Lightning Bolt strikes again

Fri, Aug 10, 2012, 01:00

   

STILL COMING down from David Rudisha, still rising up for the super human race. Is this here, is this now, is this real?

What a night, what a show, but for once, not even the Usain Bolt gets to steal it – not when one man runs two laps of the track, completely on his own, in less than one minute and 41 seconds. “Wow”, in Rudisha’s own words, not mine.

With that, the first world record inside the Olympic Stadium fell to Rudisha, the 23-year-old Maasai from Kenya, first discovered and still coached by Brother Colm O’Connell from Cork. Running 1:40.91, with no pace-maker, leading from gun to tape, dragging seven other men under 1:44: the single most impressive performance of these entire Olympics.

So, follow that? Well, he tried, yet when Bolt crossed the line to win the 200m, less than an hour later, he knew, in that moment, that it wouldn’t be a world record: still, 19.32 wasn’t bad – Bolt faking a whispering motion as if to suggest that might still quieten a few people.

Just not good enough to better his own 19.19 from three years ago, but equalling the former world record which Michael Johnson held from 1996 until Bolt himself broke it – with the 19.30 he ran to win the title four years ago in Beijing.

Good enough too to give Bolt a first Olympic double-double in men’s sprinting, the first man to win back-to-back titles in the 100m and 200m. No wonder Bolt celebrated like the night still belonged to him, including a quick set of push-ups, the likes of which wasn’t seen in an Olympic celebration since Abebe Bikila won the marathon in 1960.

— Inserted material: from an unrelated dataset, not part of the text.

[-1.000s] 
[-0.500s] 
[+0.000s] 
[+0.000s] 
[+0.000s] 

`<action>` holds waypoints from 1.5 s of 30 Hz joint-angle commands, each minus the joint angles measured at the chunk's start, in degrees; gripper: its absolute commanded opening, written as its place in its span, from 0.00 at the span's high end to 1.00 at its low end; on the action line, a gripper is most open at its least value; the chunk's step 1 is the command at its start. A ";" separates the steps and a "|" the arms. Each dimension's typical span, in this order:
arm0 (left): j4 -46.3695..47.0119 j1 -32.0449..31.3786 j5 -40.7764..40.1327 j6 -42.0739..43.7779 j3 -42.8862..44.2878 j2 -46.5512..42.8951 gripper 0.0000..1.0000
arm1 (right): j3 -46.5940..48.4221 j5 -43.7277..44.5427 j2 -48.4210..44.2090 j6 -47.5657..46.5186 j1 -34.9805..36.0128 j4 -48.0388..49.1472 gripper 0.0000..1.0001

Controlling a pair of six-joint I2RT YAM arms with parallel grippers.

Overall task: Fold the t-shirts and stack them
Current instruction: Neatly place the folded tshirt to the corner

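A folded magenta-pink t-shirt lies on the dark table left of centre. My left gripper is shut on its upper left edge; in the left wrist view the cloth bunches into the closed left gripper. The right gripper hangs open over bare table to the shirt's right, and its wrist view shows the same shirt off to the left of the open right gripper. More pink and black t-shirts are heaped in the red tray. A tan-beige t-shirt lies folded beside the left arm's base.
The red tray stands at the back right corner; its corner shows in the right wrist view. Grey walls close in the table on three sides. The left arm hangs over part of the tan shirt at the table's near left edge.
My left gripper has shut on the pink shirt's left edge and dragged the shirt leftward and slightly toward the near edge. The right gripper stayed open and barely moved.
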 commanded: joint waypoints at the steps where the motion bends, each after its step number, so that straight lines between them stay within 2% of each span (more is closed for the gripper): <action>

Legend? No question about it now.

Bolt had two fellow Jamaicans with him on the victory lap, both only 22, with his training partner Yohan Blake once again relegated to silver, running a season best of 19.44, with the new kid on the block, Warren Weir, taking third in a lifetime best of 19.84.

Each of them breaking through the sound barrier, chasing land speed records, rounding the bend, giant hearts beating in rounded chests – true chariots of fire. Even if they had wings on their feet, they couldn’t have shown everyone else such a clean pair of heels – as if the others were running on quicksand.

It made for an extra-long victory lap, and by the time Bolt finally made it up towards the mixed zone, Rudisha’s medal ceremony was coming to a close. Being the man that he is, Bolt turned around and applauded – knowing exactly how special a world record feels.